ARTIFICIAL CELL evolves into nanomedicine, biotherapeutics, blood substitutes, drug delivery, enzyme/gene therapy, cancer therapy, cell/stem cell therapy, nanoparticles, liposomes, bioencapsulation, replicating synthetic cells, cell encapsulation/scaffold, biosorbent/immunosorbent haemoperfusion/plasmapheresis, regenerative medicine, encapsulated microbe, nanobiotechnology, nanotechnology
Published in Artificial Cells, Nanomedicine, and Biotechnology, 2019
In 1965 Bangham reports the use of microspheres of onion-like concentric multilamellar lipid bilayers as membrane models in basic research [43]. In 1968 Meuller and Rudin [44] reported that they use Chang’s method [2] to prepare single bilayer membrane vesicles. A McGill Ph.D. graduate, Gregoriadis, visits me before leaving for his postdoctoral fellowship in England. While there, he becomes the first person to start the use of liposomes as drug delivery systems [45]. However, onion-like multi-lamellar liposomes limits the loading of water-soluble drugs.

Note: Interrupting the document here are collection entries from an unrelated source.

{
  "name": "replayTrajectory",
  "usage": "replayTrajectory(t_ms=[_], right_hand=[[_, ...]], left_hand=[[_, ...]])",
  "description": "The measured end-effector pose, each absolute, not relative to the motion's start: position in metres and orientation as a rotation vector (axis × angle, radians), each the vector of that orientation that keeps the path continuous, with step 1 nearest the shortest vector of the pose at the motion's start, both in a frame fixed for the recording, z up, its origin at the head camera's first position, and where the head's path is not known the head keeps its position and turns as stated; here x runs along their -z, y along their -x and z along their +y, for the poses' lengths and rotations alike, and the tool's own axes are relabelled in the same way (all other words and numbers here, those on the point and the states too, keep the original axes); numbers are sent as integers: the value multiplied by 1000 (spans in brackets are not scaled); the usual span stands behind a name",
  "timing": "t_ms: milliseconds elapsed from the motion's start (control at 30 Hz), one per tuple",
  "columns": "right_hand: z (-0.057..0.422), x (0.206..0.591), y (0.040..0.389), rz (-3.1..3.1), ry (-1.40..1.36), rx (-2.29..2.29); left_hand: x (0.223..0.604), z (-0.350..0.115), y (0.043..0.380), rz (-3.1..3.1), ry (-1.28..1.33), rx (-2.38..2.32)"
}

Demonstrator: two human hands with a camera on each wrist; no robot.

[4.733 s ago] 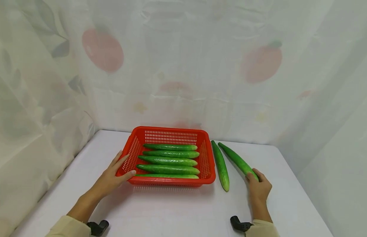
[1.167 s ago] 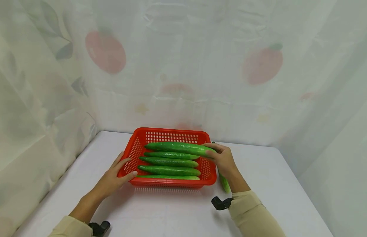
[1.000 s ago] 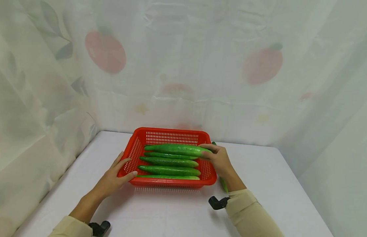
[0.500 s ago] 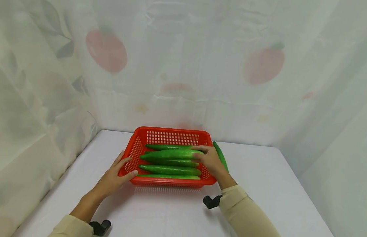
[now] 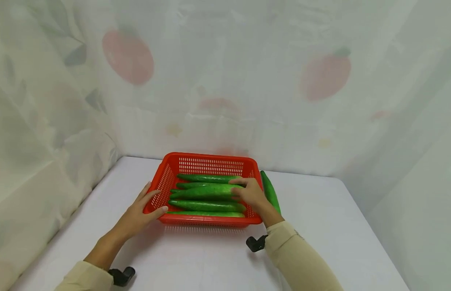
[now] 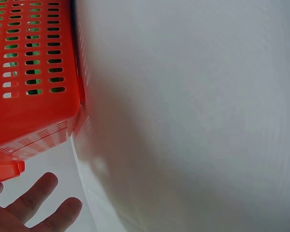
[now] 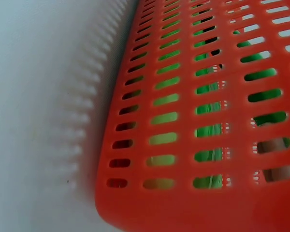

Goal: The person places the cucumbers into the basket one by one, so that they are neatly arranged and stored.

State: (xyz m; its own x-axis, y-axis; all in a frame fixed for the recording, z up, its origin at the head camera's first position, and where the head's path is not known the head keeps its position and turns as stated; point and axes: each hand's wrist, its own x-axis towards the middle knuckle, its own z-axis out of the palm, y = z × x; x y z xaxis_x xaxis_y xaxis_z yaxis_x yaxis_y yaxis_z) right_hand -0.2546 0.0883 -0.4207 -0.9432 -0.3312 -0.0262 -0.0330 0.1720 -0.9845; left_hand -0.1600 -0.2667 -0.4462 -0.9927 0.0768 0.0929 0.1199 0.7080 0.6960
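Note:
My right hand (image 5: pixel 252 194) pinches the pale right end of a green cucumber (image 5: pixel 203 191), which lies low over the other cucumbers (image 5: pixel 207 206) inside the red slotted basket (image 5: pixel 210 220). Several cucumbers are laid side by side across the basket floor. At the basket's left end, my left hand (image 5: pixel 137 214) rests on the rim with spread fingers, its thumb by the front corner. Spread fingertips (image 6: pixel 41 186) show below the basket's corner in the left wrist view. In the right wrist view, the basket wall (image 7: pixel 183 208) hides most of the right hand, with green showing through the slots.
One more cucumber (image 5: pixel 270 192) lies on the white table (image 5: pixel 218 258) along the basket's right side, partly behind my right wrist. A printed white curtain (image 5: pixel 225 81) hangs behind the table and down both sides.
The right hand picked the cucumber up from the table at right, carried it left over the basket, then brought it down and nearer onto the others. The left hand stayed at the rim.

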Motion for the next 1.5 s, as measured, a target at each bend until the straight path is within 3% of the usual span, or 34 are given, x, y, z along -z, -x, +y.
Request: replayTrajectory(t_ms=[467,1133,1500], right_hand=[[83,416,253,2219,253,1721],[92,416,250,1996,269,2041],[106,385,232,1981,398,2153]], left_hand=[[445,-265,160,-2843,167,1176],[444,-264,159,-2843,151,1200],[442,-265,158,-2842,150,1184]])
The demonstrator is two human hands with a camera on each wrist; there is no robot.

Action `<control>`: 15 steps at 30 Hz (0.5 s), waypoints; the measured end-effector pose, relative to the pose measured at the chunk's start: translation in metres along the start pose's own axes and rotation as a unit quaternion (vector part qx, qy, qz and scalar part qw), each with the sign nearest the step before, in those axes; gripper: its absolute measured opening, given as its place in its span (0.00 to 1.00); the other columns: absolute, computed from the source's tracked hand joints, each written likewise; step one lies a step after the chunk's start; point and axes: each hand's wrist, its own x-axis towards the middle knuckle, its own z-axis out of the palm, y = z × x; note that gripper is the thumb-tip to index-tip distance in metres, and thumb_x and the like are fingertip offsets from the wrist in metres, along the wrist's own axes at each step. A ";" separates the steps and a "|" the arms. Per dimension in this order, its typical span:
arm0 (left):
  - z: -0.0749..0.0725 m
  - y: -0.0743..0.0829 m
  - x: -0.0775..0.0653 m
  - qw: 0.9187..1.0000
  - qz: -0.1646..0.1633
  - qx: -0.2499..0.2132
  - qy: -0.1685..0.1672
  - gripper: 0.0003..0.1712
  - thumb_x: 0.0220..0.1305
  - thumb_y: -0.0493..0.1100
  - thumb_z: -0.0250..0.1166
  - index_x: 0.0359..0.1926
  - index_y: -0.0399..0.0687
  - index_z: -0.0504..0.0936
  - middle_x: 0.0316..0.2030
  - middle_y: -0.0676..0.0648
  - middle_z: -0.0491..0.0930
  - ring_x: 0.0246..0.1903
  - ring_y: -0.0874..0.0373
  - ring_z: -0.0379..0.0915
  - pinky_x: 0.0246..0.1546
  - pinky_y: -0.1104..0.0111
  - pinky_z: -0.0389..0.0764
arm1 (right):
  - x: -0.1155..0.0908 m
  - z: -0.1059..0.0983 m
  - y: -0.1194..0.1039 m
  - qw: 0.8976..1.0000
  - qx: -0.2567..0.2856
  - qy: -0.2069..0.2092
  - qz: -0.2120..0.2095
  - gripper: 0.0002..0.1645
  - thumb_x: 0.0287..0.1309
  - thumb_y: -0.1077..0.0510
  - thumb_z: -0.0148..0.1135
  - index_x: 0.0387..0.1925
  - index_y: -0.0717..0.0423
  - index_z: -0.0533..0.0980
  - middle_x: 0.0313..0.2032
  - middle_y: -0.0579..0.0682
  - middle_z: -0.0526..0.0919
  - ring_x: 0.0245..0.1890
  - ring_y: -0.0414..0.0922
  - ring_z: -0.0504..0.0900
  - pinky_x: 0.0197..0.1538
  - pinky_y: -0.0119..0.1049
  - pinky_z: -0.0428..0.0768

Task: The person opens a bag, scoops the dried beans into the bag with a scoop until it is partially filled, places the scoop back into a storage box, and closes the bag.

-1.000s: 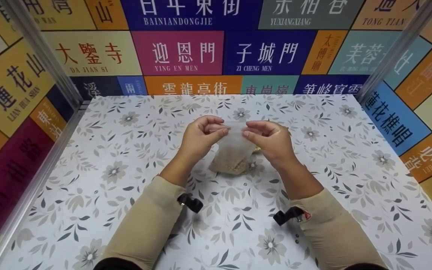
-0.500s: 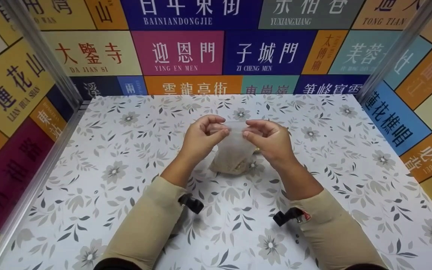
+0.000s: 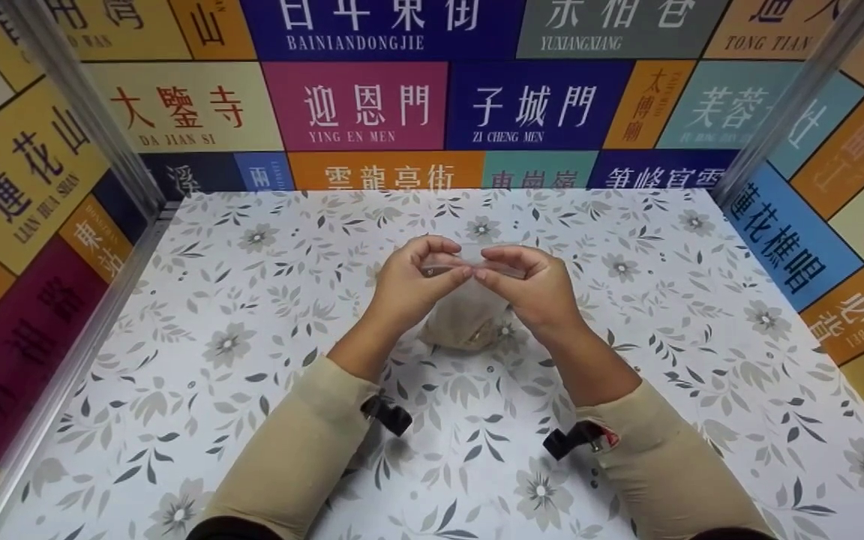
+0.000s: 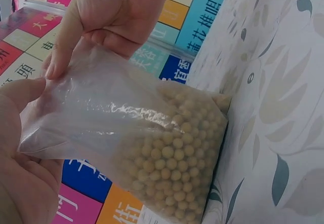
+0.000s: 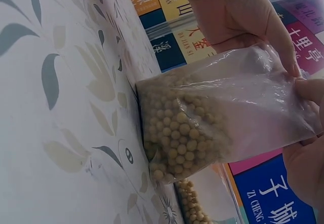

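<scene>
A clear plastic bag of soybeans [image 3: 462, 322] stands on the table in front of me. Round pale beans fill its lower part, plain in the left wrist view on the plastic bag [image 4: 167, 158]. My left hand [image 3: 409, 285] pinches one side of the bag's top edge between thumb and fingers. On the opposite side, my right hand [image 3: 541, 292] pinches that same edge. The thumb tips meet or nearly meet at the middle of the bag's mouth. Whether the mouth is sealed cannot be told.
Behind the bag, the right wrist view shows more soybeans [image 5: 193, 203] in what looks like a clear container, partly hidden. A flower-patterned cloth covers the table [image 3: 252, 420]. Colourful panels with printed characters [image 3: 357, 105] form walls at the back and both sides.
Both hands have moved inward along the bag's top edge, so the thumbs now come together. The lower part of the bag has stayed in place on the table.
</scene>
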 end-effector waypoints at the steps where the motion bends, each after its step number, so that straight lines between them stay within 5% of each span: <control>1: 0.001 0.000 0.000 1.000 0.000 -0.003 0.002 0.19 0.64 0.47 0.79 0.53 0.50 0.84 0.43 0.51 0.93 0.49 0.57 0.90 0.58 0.64 0.89 | 0.000 0.001 0.000 1.000 0.003 0.002 0.001 0.23 0.59 0.63 0.79 0.54 0.70 0.84 0.47 0.52 0.94 0.48 0.43 0.94 0.57 0.37 0.91; 5: 0.002 0.001 -0.001 1.000 0.000 -0.013 0.006 0.18 0.64 0.45 0.79 0.52 0.49 0.84 0.43 0.50 0.93 0.49 0.57 0.90 0.58 0.64 0.90 | -0.001 0.002 -0.001 1.000 0.014 0.008 0.001 0.22 0.58 0.65 0.79 0.53 0.70 0.84 0.45 0.47 0.94 0.48 0.43 0.94 0.57 0.38 0.91; 15: 0.004 0.000 -0.003 1.000 0.013 0.003 0.007 0.19 0.65 0.45 0.79 0.53 0.49 0.84 0.43 0.50 0.93 0.47 0.56 0.91 0.52 0.64 0.91 | -0.004 0.004 -0.002 1.000 0.004 0.018 0.007 0.18 0.58 0.64 0.80 0.50 0.62 0.87 0.44 0.57 0.94 0.47 0.44 0.94 0.54 0.38 0.92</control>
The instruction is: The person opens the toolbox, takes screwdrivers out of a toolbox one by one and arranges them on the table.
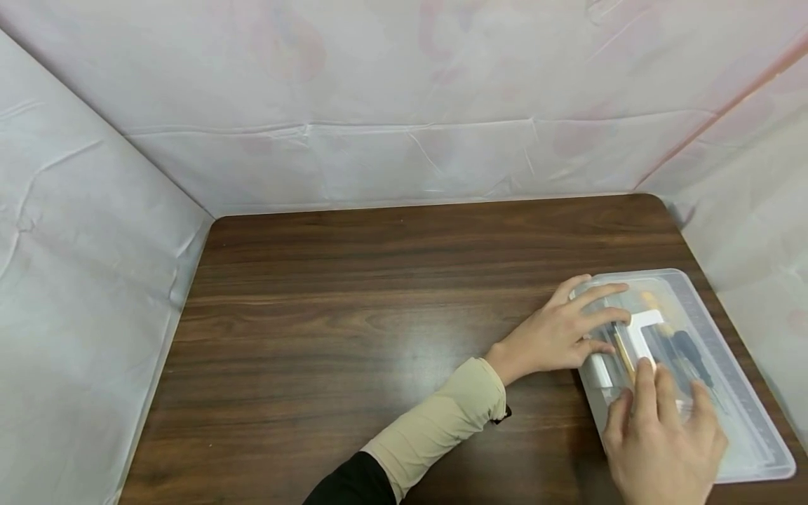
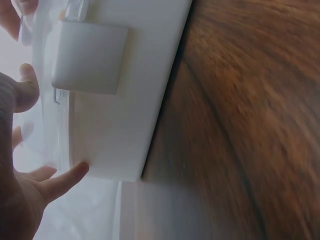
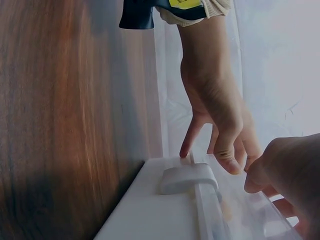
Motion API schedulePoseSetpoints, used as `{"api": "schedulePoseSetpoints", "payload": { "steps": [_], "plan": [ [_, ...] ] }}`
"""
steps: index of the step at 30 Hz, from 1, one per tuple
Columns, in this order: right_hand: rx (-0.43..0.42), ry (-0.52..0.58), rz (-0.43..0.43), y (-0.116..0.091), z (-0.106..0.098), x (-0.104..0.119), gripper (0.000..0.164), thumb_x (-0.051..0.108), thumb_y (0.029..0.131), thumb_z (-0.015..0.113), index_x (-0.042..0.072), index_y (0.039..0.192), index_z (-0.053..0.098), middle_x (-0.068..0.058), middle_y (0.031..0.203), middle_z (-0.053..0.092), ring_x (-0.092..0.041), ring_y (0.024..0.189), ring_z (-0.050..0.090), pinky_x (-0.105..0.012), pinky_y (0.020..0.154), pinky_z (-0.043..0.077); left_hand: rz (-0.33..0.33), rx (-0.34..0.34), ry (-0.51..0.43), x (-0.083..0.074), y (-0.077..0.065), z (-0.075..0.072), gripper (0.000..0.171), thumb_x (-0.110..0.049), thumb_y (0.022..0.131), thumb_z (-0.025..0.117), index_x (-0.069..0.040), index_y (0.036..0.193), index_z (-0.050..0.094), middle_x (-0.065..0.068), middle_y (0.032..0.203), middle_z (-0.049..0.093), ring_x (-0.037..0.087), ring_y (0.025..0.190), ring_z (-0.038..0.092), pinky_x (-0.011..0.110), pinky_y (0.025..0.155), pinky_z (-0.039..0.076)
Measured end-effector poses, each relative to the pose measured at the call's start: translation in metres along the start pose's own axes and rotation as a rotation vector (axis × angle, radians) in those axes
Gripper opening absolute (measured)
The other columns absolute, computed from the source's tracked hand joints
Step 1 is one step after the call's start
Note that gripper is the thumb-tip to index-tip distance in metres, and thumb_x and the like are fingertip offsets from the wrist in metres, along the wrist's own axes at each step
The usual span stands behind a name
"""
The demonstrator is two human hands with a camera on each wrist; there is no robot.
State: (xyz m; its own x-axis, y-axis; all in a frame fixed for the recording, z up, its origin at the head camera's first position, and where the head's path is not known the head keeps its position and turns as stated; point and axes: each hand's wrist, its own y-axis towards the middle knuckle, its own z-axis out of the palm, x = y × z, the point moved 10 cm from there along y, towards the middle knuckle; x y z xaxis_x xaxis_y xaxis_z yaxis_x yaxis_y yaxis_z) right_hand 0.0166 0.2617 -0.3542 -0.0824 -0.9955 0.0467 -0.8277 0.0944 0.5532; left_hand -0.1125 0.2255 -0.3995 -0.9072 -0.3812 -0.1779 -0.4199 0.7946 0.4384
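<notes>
A translucent plastic storage box [image 1: 751, 421] with a clear lid lies at the table's right side. Its lid has a white handle [image 1: 640, 333], and a white latch [image 2: 90, 57] sits on its left side. My left hand [image 1: 562, 330] spreads nearly straight fingers over the far left part of the lid, thumb near the latch side. My right hand [image 1: 669, 442] is bent over the near end of the handle, thumb to the left and curled fingers at the white bar; the palm side is hidden. Blurred dark and yellow items [image 1: 688, 351] show through the lid.
The brown wood-grain table [image 1: 353, 337] extends left of the box. White sheeting [image 1: 404, 161] stands along its back and both sides. The box lies close to the table's right edge. A dark strap with a yellow label [image 3: 185, 4] is at the left sleeve cuff.
</notes>
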Motion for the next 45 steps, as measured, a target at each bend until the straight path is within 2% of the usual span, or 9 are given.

Thus, in 1976 Deamer and Bangham [46] report the use of an “ether evaporation” method to form single bilayer lipid membrane vesicles. This “ether evaporation method” is an extension of the 1957 Chang method using ether for the preparation of artificial cells [1,2] (Figure 4). These lipid-membrane artificial cells have since been extensively studied and used as drug delivery systems around the world [47]. This is now a very successful approach for drug delivery. For the delivery of larger peptides, proteins and vaccines, the emphasis is using biodegradable polymeric system.